TASK DESCRIPTION – The data must be copied over exactly and in full.

TASK DATA –
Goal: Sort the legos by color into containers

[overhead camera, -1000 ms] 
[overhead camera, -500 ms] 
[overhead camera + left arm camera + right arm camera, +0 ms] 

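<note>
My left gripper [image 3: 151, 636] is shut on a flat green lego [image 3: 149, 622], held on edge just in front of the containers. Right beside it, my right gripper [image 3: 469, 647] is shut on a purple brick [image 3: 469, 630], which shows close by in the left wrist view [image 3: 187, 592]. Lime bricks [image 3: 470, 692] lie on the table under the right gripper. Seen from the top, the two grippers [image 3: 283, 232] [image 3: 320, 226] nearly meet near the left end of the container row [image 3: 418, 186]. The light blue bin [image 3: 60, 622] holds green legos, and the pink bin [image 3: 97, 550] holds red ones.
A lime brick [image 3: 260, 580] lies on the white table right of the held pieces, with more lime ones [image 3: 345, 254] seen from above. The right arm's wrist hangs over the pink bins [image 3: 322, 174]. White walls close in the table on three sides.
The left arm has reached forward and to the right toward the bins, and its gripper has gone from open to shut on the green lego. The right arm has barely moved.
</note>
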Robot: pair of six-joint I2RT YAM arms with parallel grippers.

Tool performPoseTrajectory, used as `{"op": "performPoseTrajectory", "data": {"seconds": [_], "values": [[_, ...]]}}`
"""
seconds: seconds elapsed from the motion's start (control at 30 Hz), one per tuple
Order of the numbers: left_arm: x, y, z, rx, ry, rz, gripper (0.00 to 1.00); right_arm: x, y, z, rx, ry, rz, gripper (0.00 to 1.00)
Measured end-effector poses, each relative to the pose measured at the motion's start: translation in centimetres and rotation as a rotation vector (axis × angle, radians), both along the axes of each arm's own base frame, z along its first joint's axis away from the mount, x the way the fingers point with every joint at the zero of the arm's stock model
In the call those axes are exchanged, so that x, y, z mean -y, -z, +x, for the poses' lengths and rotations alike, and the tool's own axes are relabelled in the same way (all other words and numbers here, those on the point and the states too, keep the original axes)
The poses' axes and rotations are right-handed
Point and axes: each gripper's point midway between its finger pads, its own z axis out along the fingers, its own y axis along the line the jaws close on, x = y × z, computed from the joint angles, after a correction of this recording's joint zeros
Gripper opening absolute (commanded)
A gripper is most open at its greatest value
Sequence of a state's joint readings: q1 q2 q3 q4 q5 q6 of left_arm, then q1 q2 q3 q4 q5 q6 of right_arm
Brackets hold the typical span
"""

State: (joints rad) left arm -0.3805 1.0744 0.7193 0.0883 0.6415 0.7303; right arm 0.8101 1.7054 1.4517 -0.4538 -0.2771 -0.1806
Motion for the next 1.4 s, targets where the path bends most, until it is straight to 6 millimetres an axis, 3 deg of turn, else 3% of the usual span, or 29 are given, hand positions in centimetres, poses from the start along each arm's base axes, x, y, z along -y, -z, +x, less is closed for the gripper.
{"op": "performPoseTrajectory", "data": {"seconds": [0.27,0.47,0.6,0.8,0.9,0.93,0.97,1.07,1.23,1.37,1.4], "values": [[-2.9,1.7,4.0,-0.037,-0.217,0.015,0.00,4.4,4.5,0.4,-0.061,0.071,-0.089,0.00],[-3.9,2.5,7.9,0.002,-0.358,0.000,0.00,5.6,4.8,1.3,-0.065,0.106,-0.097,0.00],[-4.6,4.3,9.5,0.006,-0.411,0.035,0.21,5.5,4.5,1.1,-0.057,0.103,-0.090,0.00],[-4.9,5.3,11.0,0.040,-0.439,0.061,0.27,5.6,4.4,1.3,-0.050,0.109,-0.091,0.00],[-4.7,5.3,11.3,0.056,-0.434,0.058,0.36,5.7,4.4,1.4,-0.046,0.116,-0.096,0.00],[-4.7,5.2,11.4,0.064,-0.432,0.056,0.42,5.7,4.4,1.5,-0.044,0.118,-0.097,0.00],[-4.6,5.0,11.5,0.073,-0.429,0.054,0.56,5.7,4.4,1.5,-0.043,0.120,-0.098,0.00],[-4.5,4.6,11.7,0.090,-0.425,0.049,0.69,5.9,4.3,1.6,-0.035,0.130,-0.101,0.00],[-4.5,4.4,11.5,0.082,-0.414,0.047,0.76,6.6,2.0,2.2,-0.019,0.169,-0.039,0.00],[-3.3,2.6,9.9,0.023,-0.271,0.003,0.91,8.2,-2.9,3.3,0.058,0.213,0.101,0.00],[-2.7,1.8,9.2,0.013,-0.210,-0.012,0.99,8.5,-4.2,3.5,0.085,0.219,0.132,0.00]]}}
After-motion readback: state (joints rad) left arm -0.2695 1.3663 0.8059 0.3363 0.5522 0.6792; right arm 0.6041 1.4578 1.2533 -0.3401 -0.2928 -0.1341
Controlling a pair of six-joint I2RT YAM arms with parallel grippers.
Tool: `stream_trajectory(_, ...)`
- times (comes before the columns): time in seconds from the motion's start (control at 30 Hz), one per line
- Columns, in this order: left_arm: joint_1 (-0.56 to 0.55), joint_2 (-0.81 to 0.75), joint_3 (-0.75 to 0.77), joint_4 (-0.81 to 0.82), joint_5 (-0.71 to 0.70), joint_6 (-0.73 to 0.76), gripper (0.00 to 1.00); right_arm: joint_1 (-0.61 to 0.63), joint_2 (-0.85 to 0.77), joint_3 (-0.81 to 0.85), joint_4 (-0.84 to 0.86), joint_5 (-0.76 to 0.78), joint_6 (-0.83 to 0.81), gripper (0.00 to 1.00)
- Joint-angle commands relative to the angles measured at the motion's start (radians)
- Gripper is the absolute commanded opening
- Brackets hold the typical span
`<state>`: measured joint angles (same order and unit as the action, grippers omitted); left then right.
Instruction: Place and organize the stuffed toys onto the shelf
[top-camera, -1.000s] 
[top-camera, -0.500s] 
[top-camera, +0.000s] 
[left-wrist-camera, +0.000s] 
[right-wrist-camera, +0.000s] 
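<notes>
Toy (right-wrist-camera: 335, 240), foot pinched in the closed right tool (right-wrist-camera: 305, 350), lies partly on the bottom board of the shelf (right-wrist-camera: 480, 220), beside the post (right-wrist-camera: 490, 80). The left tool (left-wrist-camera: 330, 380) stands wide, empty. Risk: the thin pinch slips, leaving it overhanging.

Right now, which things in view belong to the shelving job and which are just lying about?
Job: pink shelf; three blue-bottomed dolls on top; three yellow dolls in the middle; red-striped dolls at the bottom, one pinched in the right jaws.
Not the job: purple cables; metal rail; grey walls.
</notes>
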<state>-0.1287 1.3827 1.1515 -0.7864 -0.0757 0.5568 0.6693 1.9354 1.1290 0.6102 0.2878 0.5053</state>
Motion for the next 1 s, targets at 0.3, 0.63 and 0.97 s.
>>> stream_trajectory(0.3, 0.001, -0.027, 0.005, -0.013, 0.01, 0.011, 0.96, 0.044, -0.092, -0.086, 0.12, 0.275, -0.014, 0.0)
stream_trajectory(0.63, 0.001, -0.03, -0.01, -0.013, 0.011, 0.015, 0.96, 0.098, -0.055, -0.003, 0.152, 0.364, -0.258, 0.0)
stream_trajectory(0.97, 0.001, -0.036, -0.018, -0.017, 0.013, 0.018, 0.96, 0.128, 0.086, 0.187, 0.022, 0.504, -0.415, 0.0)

EXERCISE RESPONSE –
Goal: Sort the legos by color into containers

[overhead camera, -1000 ms] 
[overhead camera, -500 ms] 
[overhead camera + left arm camera + right arm camera, +0 ms] 

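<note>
My left gripper [image 3: 151, 636] is shut on a flat green lego [image 3: 149, 622], held on edge just in front of the containers. Right beside it, my right gripper [image 3: 469, 647] is shut on a purple brick [image 3: 469, 630], which shows close by in the left wrist view [image 3: 187, 592]. Lime bricks [image 3: 470, 692] lie on the table under the right gripper. Seen from the top, the two grippers [image 3: 283, 232] [image 3: 320, 226] nearly meet near the left end of the container row [image 3: 418, 186]. The light blue bin [image 3: 60, 622] holds green legos, and the pink bin [image 3: 97, 550] holds red ones.
A lime brick [image 3: 260, 580] lies on the white table right of the held pieces, with more lime ones [image 3: 345, 254] seen from above. The right arm's wrist hangs over the pink bins [image 3: 322, 174]. White walls close in the table on three sides.
The left arm has reached forward and to the right toward the bins, and its gripper has gone from open to shut on the green lego. The right arm has barely moved.
</note>
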Robot: pair of six-joint I2RT YAM arms with parallel grippers.

Tool performPoseTrajectory, used as `{"op": "performPoseTrajectory", "data": {"seconds": [_], "values": [[_, ...]]}}`
"""
seconds: seconds elapsed from the motion's start (control at 30 Hz), one per tuple
Order of the numbers: left_arm: x, y, z, rx, ry, rz, gripper (0.00 to 1.00); right_arm: x, y, z, rx, ry, rz, gripper (0.00 to 1.00)
Measured end-effector poses, each relative to the pose measured at the motion's start: translation in centimetres and rotation as a rotation vector (axis × angle, radians), both along the axes of each arm's own base frame, z along its first joint's axis away from the mount, x the way the fingers point with every joint at the zero of the arm's stock model
In the call those axes are exchanged, so that x, y, z mean -y, -z, +x, for the poses' lengths and rotations alike, and the tool's own axes are relabelled in the same way (all other words and numbers here, those on the point and the states too, keep the original axes)
The poses' axes and rotations are right-handed
Point and axes: each gripper's point midway between its finger pads, its own z axis out along the fingers, its own y axis along the line the jaws close on, x = y × z, computed from the joint angles, after a correction of this recording's joint zeros
Gripper opening absolute (commanded)
A gripper is most open at its greatest value
Sequence of a state's joint readings: q1 q2 q3 q4 q5 q6 of left_arm, then q1 q2 q3 q4 q5 q6 of right_arm
Brackets hold the typical span
"""

State: (joints rad) left arm -0.3805 1.0744 0.7193 0.0883 0.6415 0.7303; right arm 0.8101 1.7054 1.4517 -0.4538 -0.2771 -0.1806
Motion for the next 1.4 s, targets where the path bends most, until it is straight to 6 millimetres an axis, 3 deg of turn, else 3% of the usual span, or 29 are given, hand positions in centimetres, poses from the start along each arm's base axes, x, y, z along -y, -z, +x, less is closed for the gripper.
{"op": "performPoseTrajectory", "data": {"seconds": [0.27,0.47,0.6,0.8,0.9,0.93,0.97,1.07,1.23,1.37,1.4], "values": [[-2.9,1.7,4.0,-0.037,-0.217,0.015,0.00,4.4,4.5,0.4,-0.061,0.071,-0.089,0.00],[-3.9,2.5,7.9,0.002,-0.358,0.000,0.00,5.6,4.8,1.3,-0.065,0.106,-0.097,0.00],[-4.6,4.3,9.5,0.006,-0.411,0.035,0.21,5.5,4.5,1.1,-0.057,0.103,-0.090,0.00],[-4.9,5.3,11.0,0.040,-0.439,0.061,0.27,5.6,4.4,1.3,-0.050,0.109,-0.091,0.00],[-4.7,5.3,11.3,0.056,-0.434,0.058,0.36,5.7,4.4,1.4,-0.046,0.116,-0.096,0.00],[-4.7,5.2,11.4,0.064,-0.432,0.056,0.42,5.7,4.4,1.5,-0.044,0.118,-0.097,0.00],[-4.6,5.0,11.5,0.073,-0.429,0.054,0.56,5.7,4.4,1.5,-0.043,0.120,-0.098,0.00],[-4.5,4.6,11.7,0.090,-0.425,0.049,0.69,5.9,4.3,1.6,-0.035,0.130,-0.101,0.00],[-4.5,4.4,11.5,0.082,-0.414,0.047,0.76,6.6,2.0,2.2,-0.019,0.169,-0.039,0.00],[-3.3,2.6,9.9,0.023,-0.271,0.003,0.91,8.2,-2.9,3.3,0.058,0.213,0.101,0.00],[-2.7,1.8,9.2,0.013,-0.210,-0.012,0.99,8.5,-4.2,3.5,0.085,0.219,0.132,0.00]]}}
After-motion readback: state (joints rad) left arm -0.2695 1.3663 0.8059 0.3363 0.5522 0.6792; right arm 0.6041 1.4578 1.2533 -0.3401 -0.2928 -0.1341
Controlling a pair of six-joint I2RT YAM arms with parallel grippers.
Tool: `stream_trajectory(_, ...)`
- times (comes before the columns): time in seconds from the motion's start (control at 30 Hz), one per line
- Columns, in this order: left_arm: joint_1 (-0.56 to 0.55), joint_2 (-0.81 to 0.75), joint_3 (-0.75 to 0.77), joint_4 (-0.81 to 0.82), joint_5 (-0.71 to 0.70), joint_6 (-0.73 to 0.76), gripper (0.00 to 1.00); right_arm: joint_1 (-0.61 to 0.63), joint_2 (-0.85 to 0.77), joint_3 (-0.81 to 0.85), joint_4 (-0.84 to 0.86), joint_5 (-0.76 to 0.78), joint_6 (-0.83 to 0.81), gripper (0.00 to 1.00)
- Joint-angle commands relative to the angles measured at the motion's start (radians)
- Gripper is the absolute commanded opening
- Brackets hold the typical span
`<state>`: measured joint angles (same order and unit as the action, grippers omitted); left then right.
Instruction: Place and organize the stuffed toys onto the shelf
[top-camera, -1.000s] 
[top-camera, -0.500s] 
[top-camera, +0.000s] 
[left-wrist-camera, +0.000s] 
[right-wrist-camera, +0.000s] 
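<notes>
Toy (right-wrist-camera: 335, 240), foot pinched in the closed right tool (right-wrist-camera: 305, 350), lies partly on the bottom board of the shelf (right-wrist-camera: 480, 220), beside the post (right-wrist-camera: 490, 80). The left tool (left-wrist-camera: 330, 380) stands wide, empty. Risk: the thin pinch slips, leaving it overhanging.

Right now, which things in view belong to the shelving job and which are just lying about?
Job: pink shelf; three blue-bottomed dolls on top; three yellow dolls in the middle; red-striped dolls at the bottom, one pinched in the right jaws.
Not the job: purple cables; metal rail; grey walls.
</notes>
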<state>-0.1287 1.3827 1.1515 -0.7864 -0.0757 0.5568 0.6693 1.9354 1.1290 0.6102 0.2878 0.5053</state>
Motion for the next 1 s, targets at 0.3, 0.63 and 0.97 s.
>>> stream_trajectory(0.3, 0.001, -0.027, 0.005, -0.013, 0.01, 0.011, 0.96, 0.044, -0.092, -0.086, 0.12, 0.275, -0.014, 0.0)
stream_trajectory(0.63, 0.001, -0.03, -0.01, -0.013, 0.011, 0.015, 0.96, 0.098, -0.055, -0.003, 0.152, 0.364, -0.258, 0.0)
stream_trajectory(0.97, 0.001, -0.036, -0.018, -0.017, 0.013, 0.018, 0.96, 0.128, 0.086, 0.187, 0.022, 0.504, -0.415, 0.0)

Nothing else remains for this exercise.